The Damagers
- 1993 paperback edition
- Author: Donald Hamilton
- Language: English
- Series: Matt Helm
- Genre: Spy
- Publisher: Fawcett Publications
- Publication date: 1993
- Publication place: United States
- Media type: Print (paperback)
- Pages: 35 pp ?
- ISBN: 0-449-14847-5
- OCLC: 29418905
- LC Class: MLC R CP00978
- Preceded by: The Threateners
- Followed by: The Dominators (unpublished)

= The Damagers =

1993 novel by Donald Hamilton

The Damagers, published in 1993, is a spy novel by Donald Hamilton, and the twenty-seventh volume of the adventures of government assassin Matt Helm. Hamilton had launched the series in 1960 with Death of a Citizen and this novel is a sequel to the second Helm book, The Wrecking Crew, also from 1960.

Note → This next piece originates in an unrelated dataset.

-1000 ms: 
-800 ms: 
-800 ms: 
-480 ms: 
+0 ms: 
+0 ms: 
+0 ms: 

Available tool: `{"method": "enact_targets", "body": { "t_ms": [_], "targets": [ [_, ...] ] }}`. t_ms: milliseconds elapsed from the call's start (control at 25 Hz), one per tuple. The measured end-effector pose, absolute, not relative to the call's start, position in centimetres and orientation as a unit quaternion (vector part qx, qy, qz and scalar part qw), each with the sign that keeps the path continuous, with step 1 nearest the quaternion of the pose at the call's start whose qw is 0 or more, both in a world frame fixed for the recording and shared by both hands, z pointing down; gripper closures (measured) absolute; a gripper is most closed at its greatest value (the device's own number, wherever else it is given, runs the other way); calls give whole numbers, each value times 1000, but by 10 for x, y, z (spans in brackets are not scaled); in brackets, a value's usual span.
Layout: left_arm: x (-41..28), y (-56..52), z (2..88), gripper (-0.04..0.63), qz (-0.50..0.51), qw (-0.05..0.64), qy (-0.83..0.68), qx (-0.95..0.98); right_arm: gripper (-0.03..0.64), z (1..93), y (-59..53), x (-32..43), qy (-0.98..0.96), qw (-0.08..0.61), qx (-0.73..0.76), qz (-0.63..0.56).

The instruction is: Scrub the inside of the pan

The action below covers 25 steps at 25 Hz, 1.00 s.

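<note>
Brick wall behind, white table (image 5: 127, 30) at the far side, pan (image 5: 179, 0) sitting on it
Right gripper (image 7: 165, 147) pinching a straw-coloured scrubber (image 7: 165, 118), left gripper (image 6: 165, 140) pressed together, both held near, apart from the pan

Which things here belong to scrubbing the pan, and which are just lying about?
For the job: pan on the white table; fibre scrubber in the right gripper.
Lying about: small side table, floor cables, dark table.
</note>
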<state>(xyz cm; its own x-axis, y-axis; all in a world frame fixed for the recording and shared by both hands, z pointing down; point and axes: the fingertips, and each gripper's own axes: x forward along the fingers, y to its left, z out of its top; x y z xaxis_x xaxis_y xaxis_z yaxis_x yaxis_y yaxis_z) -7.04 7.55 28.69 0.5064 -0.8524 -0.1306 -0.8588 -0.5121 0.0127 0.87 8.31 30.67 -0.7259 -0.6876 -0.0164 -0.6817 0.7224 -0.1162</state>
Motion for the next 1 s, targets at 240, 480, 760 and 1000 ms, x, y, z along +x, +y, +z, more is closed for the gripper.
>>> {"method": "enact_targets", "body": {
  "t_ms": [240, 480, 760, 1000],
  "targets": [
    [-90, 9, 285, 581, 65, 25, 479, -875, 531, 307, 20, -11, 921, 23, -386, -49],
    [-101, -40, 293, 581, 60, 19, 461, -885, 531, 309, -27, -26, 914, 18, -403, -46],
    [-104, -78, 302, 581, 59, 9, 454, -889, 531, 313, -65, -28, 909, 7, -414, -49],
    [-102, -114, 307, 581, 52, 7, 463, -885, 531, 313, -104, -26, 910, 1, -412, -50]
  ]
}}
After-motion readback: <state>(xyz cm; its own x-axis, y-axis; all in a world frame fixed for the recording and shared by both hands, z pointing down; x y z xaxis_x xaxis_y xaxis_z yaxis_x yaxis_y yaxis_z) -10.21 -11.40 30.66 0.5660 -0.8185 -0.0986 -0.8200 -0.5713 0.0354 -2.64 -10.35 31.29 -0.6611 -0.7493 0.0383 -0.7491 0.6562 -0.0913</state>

The Damagers is, to date, the final Matt Helm novel to be published. Hamilton did complete a twenty-eighth novel, The Dominators in 2002 (he died in 2006), but as of 2015 this book remains unpublished.

==Plot summary==
Matt Helm brings his literary career to a close (for now) with a double assignment: destroy a crime gang run by the son of the villain from The Wrecking Crew, and prevent the atomic destruction of Norfolk, Virginia.